Hanitra began singing and playing the guitar at the age of seven. In 1979, she took part in a national competition in which her talent was recognised, and joined with the band Lolo Sy Ny Tariny. She left Madagascar and recorded the first album in France. In 1997 she returned to the Madagascan for a sensational come-back. Hanitra currently lives in Reunion Island and is enthusiastically celebrated by fans all around the Indian Ocean.

Ogoya Nengo is a legendary Kenyan folk artist who has had an immense career spanning decades as a professional dodo singer. Her music is characterised by her powerful, passionate and compelling voice, backed by traditional drums and percussions, the one stringed orutu and the oporo horn.

Utamaduni is Swahili for “culture” and the group Utamaduni JKU presents Swahili culture at its best.
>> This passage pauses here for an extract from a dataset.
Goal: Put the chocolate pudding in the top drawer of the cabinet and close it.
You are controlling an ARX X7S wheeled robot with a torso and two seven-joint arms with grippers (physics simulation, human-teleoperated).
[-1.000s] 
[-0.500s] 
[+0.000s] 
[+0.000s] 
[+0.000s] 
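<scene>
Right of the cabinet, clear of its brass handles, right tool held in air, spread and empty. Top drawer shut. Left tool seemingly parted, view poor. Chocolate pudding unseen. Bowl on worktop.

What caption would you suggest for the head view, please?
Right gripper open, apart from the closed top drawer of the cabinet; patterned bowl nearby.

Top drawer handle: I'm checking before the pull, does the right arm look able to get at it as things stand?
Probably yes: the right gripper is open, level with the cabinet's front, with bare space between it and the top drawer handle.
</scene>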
They are performing a rich variety of traditional dances from all over Tanzania mainland and Zanzibar Island including msewe, gonga, kyaso, uringe, pungwa, kibati, bomu, kunguwia, boso, kibunguu, ngokwa, sindimba and lizombe. Each of these dances has its own specific cultural reference. For example ngokwa is a dance style played by the Mahiwa, a Makonde community from the southern part of Tanzania. It is performed in celebration after the killing of a dangerous animal, which has harmed the community by damaging crops or attacking people.

The group was founded in Zanzibar, their permanent base, in the year 1983. They are known for their powerful performances and have played all over the island and beyond. Their 30 members present an ambitious performance with a contemporary edge.
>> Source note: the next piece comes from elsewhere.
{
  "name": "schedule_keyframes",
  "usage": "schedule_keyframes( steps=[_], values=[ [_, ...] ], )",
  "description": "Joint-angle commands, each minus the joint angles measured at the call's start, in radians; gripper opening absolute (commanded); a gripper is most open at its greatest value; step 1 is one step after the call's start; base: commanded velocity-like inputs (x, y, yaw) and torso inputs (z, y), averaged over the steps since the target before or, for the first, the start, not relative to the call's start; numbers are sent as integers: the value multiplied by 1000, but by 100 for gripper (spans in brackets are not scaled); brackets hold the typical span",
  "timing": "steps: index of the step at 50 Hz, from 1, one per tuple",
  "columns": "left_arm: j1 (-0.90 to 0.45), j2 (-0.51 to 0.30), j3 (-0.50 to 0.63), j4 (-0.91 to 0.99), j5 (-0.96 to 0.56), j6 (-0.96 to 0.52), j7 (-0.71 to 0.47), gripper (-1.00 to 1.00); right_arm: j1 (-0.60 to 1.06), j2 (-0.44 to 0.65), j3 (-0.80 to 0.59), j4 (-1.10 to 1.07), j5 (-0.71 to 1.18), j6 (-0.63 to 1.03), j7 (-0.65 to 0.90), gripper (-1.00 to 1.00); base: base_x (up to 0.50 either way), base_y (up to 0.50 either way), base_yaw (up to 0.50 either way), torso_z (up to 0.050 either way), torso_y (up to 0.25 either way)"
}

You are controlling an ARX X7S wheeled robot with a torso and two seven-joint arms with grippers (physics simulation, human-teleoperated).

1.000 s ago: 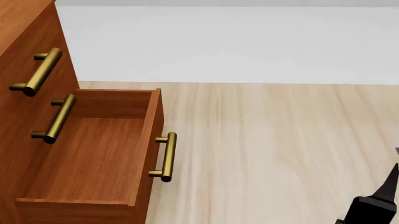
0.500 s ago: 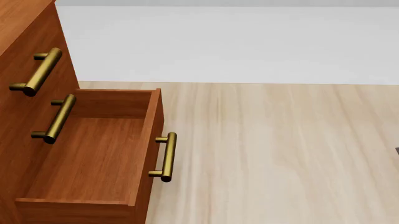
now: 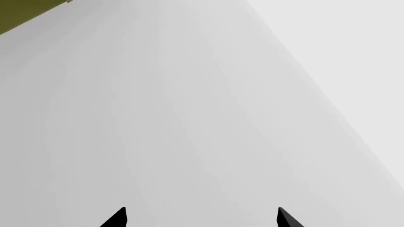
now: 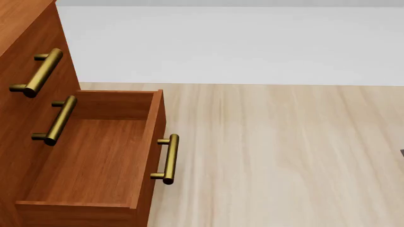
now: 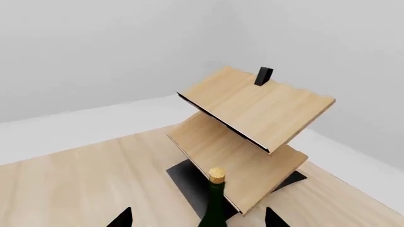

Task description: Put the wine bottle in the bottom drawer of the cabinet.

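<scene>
Now the right hand has left the head view; its tips stand apart beside the wine bottle.

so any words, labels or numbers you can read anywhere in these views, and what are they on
None can be read in any view.
wine bottle: only its cork and dark neck show between the right gripper fingertips; no label is in view.
cabinet, its open bottom drawer and the brass handles: plain, no markings.
pale wooden rack: plain boards, no text.
left gripper: faces a blank grey surface.
</scene>
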Motion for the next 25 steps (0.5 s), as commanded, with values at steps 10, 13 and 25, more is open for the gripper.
schedule_keyframes(
  steps=[10,13,25],
  values=[
    [-3,5,-6,2,-4,-1,3,100,-22,17,-161,85,-351,-94,-200,100,0,0,0,0,0],
    [-4,6,-6,-2,-4,3,4,100,-24,22,-181,100,-372,-107,-208,100,0,0,0,0,0],
    [-7,-1,5,1,14,-19,-4,100,-25,38,-214,129,-398,-129,-211,100,0,0,0,0,-40]
  ],
)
Kozman Ti Dalon is a group of 6 young performers from Ile de la Reunion who live for their culture and their music. All were born in the Reunion city of Saint Louis. They draw inspiration from the maloya kabaré that the late Granmoun Bébé Manet proudly pioneered. Their first album in 2005 entitled Gras a ou pépé was a tribute to him.

Kozman Ti Dalon represent the new generation of maloya musicians honouring their heritage and wanting to share it with rest of the world. Their music is heavily percussive, traditionally played with a variety of drums, kayamb and bamboo piké rattles. The tempo can vary from slow and reflective to fast-paced and charged.

The group is led by vocalist Jonathan Camillot, grandchild of Gramoun Bébé Manet. Passionate about maloya from a young age, Jonathan rallied with his cousins and formed the group during the 1990s. Since then Kozman Ti Dalon continues to reconfirm their commitment to the promotion of maloya music wherever they go, performing to huge festival audiences at home in Reunion, in Canada, France, and other Indian Ocean islands.